I’m about to pay off my should be dead heart attack, almost exactly to the day, from 10 years ago.
That was with 1,200 bucks a month insurance that we paid ourselves because self employed.
I’m now working on the bill from a five day stay from a stroke 6 years ago. That’s not as bad because of ACA.
Problem is, folks who profit from this outcome see it as a success. They don’t care about the lives of those who don’t survive*, and they know there’s a never-ending supply of patients (due to other things promoted by their wealth-seeking brethren, like environmental toxins, poor food quality, relaxed safety regulations, violence, etc.). How do we cure folks addicted to ever-increasing profit, regardless of the cost to society?

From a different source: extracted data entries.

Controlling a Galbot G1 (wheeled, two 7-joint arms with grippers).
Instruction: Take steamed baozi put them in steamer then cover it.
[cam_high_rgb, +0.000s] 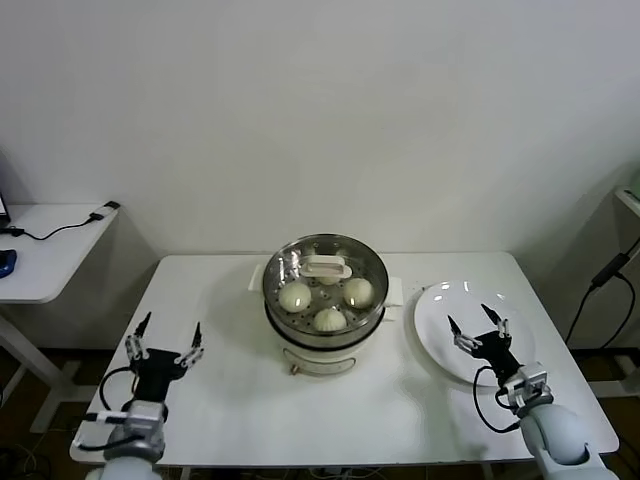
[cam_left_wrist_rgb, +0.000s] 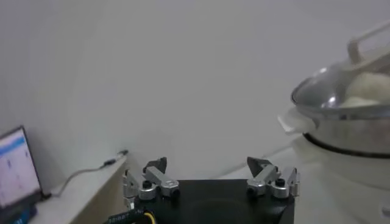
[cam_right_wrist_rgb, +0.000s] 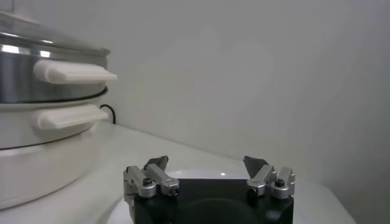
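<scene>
The steel steamer (cam_high_rgb: 325, 310) stands on its white pot base in the middle of the table, with the clear glass cover (cam_high_rgb: 300, 262) resting on it. Through the glass I see three baozi (cam_high_rgb: 296, 296) inside; the cover's white handle hides part of the basket. In the left wrist view the cover (cam_left_wrist_rgb: 332, 91) shows a baozi (cam_left_wrist_rgb: 372, 85) beneath it. My left gripper (cam_high_rgb: 166, 341) is open over the table's front left, well clear of the steamer. My right gripper (cam_high_rgb: 478, 326) is open above the white plate, holding nothing. The steamer (cam_right_wrist_rgb: 49, 73) is off to the side in the right wrist view.
A flat white plate (cam_high_rgb: 440, 310) lies right of the steamer, under my right gripper. A white side desk (cam_high_rgb: 50, 250) with a cable and a laptop (cam_left_wrist_rgb: 15, 167) stands to the left. The table edge runs just in front of both arms.
</scene>
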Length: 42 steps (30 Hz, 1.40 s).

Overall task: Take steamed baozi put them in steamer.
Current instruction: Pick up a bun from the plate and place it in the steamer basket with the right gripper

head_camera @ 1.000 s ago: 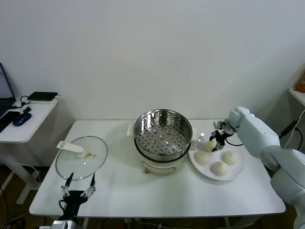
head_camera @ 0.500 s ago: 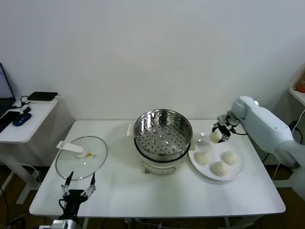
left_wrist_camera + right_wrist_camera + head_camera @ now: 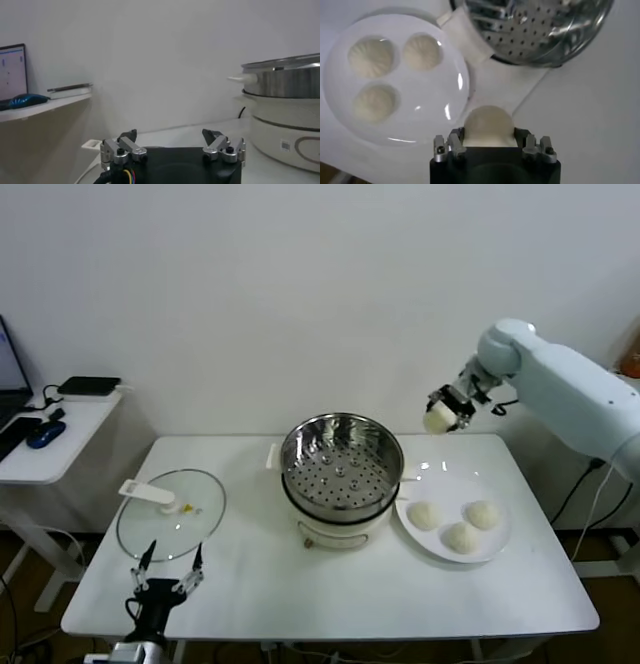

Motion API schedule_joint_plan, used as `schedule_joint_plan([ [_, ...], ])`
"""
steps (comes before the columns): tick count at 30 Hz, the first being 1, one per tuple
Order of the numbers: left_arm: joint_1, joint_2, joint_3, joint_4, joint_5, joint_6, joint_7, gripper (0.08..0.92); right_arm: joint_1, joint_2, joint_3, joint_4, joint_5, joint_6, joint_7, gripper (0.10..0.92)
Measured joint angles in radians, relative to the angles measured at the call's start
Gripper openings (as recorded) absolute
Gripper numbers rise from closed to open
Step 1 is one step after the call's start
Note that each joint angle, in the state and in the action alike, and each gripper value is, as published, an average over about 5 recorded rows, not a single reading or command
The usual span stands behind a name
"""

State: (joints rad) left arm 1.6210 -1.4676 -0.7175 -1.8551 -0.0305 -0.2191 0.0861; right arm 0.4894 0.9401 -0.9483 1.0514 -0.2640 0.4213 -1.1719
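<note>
The right pincer (image 3: 440, 410) hangs in the air, clamped on one bun (image 3: 437, 420). Below it and toward the robot lies the white plate (image 3: 497, 545) with three more buns (image 3: 461, 536). The steamer (image 3: 341, 464) stands below and to the left of the pincer, tray bare, nothing between them. Well off to the left the glass lid (image 3: 170, 515) lies flat on the bench (image 3: 330, 584). The left pincer (image 3: 165, 585) waits at the near bench edge, fingers spread, holding nothing.

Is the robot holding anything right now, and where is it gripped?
Yes. The right tool pinches one bun by its sides; the left tool holds nothing.
</note>
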Motion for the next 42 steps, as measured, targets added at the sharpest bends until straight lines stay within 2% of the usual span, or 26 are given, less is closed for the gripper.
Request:
schedule_joint_plan([
  [8,0.002,-0.002,-0.001,-0.018,-0.011,0.01,0.001,0.823,0.052,0.066,-0.063,0.101,-0.002,0.015,-0.001,0.662],
  [16,0.007,-0.002,-0.005,-0.024,-0.018,0.01,0.002,0.823,0.016,0.155,-0.065,0.114,-0.07,0.05,0.005,0.662],
  [42,0.01,-0.001,-0.013,-0.026,-0.036,0.01,0.001,0.823,-0.213,0.358,0.109,-0.111,-0.428,0.195,0.057,0.684],
])
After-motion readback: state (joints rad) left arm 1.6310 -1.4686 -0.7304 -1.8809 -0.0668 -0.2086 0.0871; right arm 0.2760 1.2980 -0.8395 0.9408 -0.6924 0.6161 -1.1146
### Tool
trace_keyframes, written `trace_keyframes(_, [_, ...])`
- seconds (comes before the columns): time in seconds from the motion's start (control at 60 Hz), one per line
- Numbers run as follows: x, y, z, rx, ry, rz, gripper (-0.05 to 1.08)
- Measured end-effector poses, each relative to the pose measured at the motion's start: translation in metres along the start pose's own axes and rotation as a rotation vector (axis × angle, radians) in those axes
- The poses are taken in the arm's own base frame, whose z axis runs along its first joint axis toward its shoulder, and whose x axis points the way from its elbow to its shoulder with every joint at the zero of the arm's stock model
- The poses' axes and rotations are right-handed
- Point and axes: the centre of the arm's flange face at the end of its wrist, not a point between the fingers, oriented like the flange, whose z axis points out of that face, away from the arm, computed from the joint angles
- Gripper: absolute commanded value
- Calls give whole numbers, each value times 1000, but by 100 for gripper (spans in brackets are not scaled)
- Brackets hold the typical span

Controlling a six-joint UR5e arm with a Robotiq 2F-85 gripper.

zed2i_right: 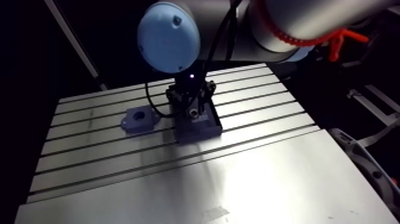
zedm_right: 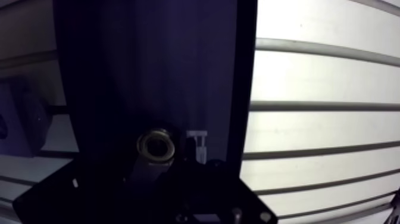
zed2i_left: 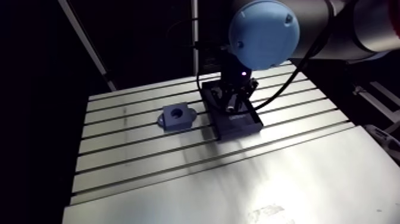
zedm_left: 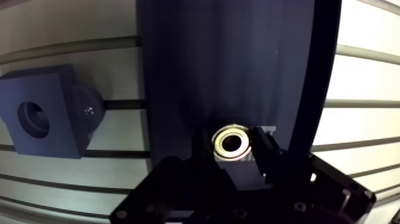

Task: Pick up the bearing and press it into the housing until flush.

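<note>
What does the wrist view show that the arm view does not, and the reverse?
Only the wrist view: the bearing, a pale ring over the dark tray at the pincer. Only the arm view: the light-blue joint cap and the whole slotted table. Both: the housing with its empty round bore, lying beside the tray.

We've got the gripper (zed2i_left: 233, 102) low over the dark tray (zedm_left: 226, 59), and the tray's edges are the only things close beside it. The housing (zed2i_left: 177, 115) stands apart from the tray, with a bare strip of slotted table (zed2i_left: 238, 179) between them. The space above the housing's bore is open, as is the whole near half of the table.
</note>
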Motion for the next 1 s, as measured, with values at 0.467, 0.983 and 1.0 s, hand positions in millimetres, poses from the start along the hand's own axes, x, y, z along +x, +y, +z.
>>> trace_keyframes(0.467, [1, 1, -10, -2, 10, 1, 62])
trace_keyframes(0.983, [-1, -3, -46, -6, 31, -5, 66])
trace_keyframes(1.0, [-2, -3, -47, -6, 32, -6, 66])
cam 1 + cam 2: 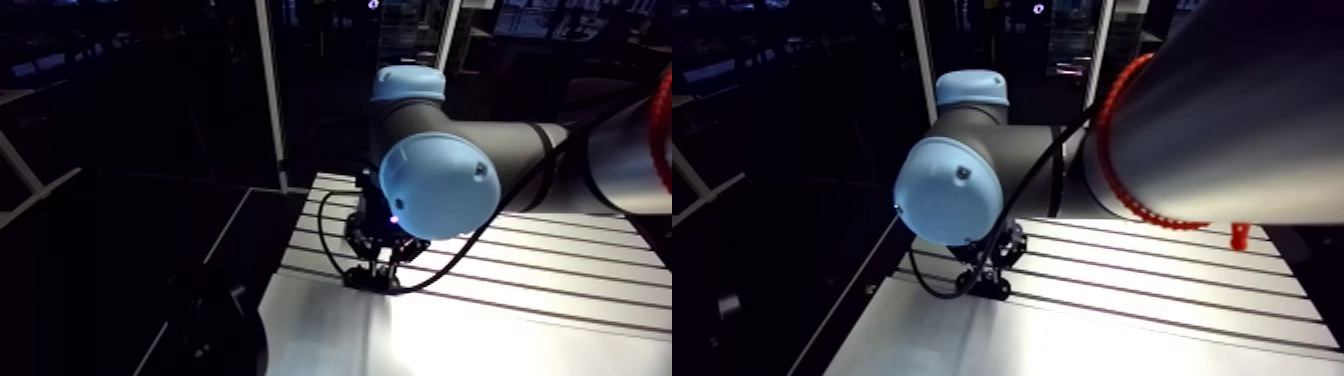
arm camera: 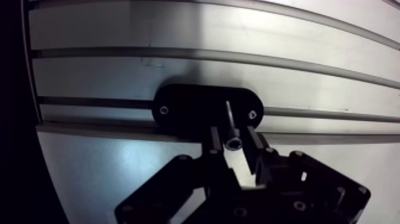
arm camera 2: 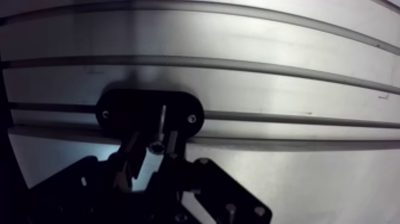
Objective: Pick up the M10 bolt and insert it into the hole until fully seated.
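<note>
The slotted aluminium table [image 2: 178,71] runs in long pale bands with dark grooves between them. A black oval fixture block [image 2: 190,110] straddles one groove near the table's edge, pinned down by a small screw [image 2: 163,109] at each end. My gripper [image 2: 234,146] hangs low right over this block, its two fingers drawn in on the M10 bolt [image 2: 229,122] with only the bolt's width between them. I hold the bolt by its socket head, the shank running out ahead of the fingertips to the middle of the block, between the two screws. I judge it is carried that way so the shank stays free to go down while the fingers stay clear of the block's top. The hole itself I cannot see: the shank and the black surface hide it, and I cannot tell whether the tip has entered or only rests above. Nothing else lies on the table near the block. The only things close to the work are the two screws, each well to the side of the shank, and the table's edge beyond the block.
</note>
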`<state>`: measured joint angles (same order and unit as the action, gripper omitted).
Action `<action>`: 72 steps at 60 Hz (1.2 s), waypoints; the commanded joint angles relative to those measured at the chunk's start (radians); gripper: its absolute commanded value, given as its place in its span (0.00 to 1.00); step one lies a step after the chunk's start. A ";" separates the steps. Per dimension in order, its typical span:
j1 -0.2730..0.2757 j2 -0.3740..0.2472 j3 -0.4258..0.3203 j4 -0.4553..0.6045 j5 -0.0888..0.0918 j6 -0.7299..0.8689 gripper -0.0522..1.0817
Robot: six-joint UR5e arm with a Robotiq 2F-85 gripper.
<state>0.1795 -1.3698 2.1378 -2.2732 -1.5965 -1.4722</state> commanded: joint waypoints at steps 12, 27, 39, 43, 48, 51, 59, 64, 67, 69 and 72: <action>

*They want the bills paid anyway.
What’s maddening is that they can’t understand that they could have better health care for much less than they are paying now. Too many seem motivated by outrage at the idea that their tax dollars might help someone else as well.
Guillotines.
This is why I’ve given up on ever seeing positive meaningful change in the USA during my lifetime and will be trying to live elsewhere as soon as I’m not a caretaker for a vulnerable relative. The universal health care debate and the anti-vaxxers/anti-maskers have shown very clearly that Americans won’t support positive change even to save their own lives. It doesn’t matter how much evidence there is, how many successful examples you can point to in other countries, they’ll never do it if it helps the “wrong” people, even if it benefits everybody. It’s not even being greedy and self-centered, which, while not admirable, is at least understandable. They’re just straight-up anti-human and will selflessly sacrifice themselves as long as it’s hurting someone else. These people simply cannot be reached. Better to move somewhere saner and work to prevent it from becoming like the USA, because we’re already a lost cause.
Fortunately, the rest of us outnumber them. We’ve had a lot of significant, positive change during the new administration. It just doesn’t get the coverage it deserves. So my plan is to keep working and fighting to keep moving forward. There’s no way I’m going to just let the vocal minority take control.